Coronazeit. Ich schau aus dem Selbstisolations-Fenster. Die Straßen sind leer. Mein Magen auch. Ich habe Hunger. Was hat das mit Piran zu tun? Na, immer wenn ich Hunger habe denke ich an Sarma. Und die besten Krautrouladen meines Lebens habe ich in Piran gegessen. Damals, es war auch Winter, war Piran leer. Ohne Corona. Wir besuchten ein im Hafen liegendes Schiff. Unser Schiff. Es war nicht da – übrigens, es war nie da, aber das ist schon wieder eine andere Geschichte. Also wurden wir zu einer der liebsten, liebenswürdigsten und herzensguten Oma eingeladen ihre Sarma zu kosten. Der Zugang zur kleinen, schwarzen Küche war so niedrig, dass man sich bücken musste, um eintreten zu können.
Ach ja, das waren noch Zeiten. Tito-Zeiten, übrigens.

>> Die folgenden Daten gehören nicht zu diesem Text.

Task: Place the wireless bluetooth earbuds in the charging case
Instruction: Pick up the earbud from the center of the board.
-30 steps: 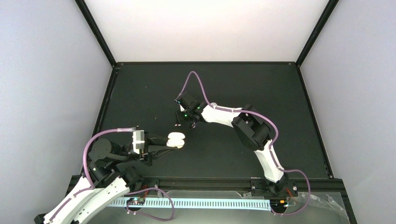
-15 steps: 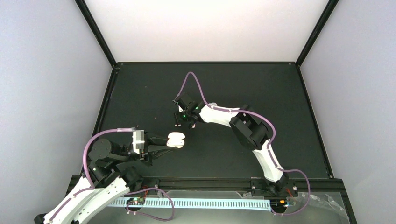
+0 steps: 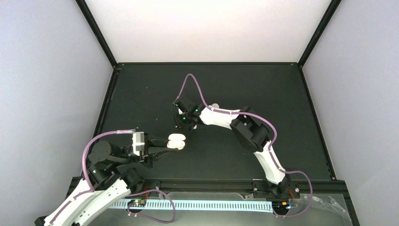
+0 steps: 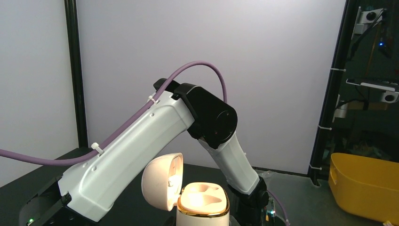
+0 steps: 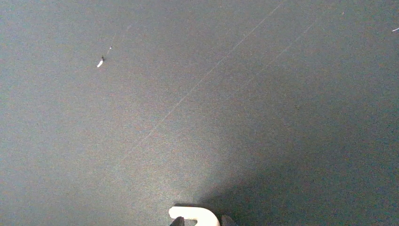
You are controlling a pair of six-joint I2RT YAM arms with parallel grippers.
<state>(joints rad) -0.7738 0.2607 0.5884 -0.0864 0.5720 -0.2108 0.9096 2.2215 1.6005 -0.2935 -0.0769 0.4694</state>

Piran ist auch im Winter schön. Das glauben und wissen nur wenige. Wenn die Bora durch menschenleere Gassen und um die hoch gelegene Kirche pfeift und Stürme die Bucht von Triest in einen brodelnden Hexenkessel verwandeln, dann ist es ein ganz anderes Piran. Heute logiert man nicht mehr in einer „schwarzen Kuchel“. Sommer´s kann man heute zwischen Luxusherbergen wählen. Jetzt kann man gemütlich und ungestört von Urlaubsmassen in eines der wenig offenen Gostilna´s gehen, plaudern, einen Refosko trinken und eine Riesenportion Karstschinken genießen. Man kann auch einen Ausflug ins benachbarte Triest machen, die Kaffeehauptstadt. Dort träumen sogar Junge noch von der Monarchie. Na, ja. Ein Winteraufenthalt in Piran ist etwas Ungewöhnliches, etwas Besonderes. Schon die alten Römer wussten, um den Luxus im Winter ihre Villen zu beziehen. Jetzt kann man auch, völlig ungestört, die italienische Vergangenheit Pirans erkunden. Denn der Löwe von San Marco wachte lange Zeit über diesen Ort. Mein Gott, man könnte viel erzählen. Vielleicht von dem schlitzohrigen Matrosen, der – damals – lediglich auf unser Boot, ein großer Kutter, achten sollte und es stattdessen weitervermietete. Es sei ihm verziehen. In der Sommersaison dort lustzuwandeln, das kann jeder. Aber jetzt, wo einem das kleine Städtchen ganz alleine gehört? Zugegeben, muss man mögen. Aber selbst das Wollen nutzt derzeit nichts. Warum? Na, Corona.
Aber, wenn ich wieder Hunger habe werde ich wieder an Piran denken. Und ich habe oft Hunger.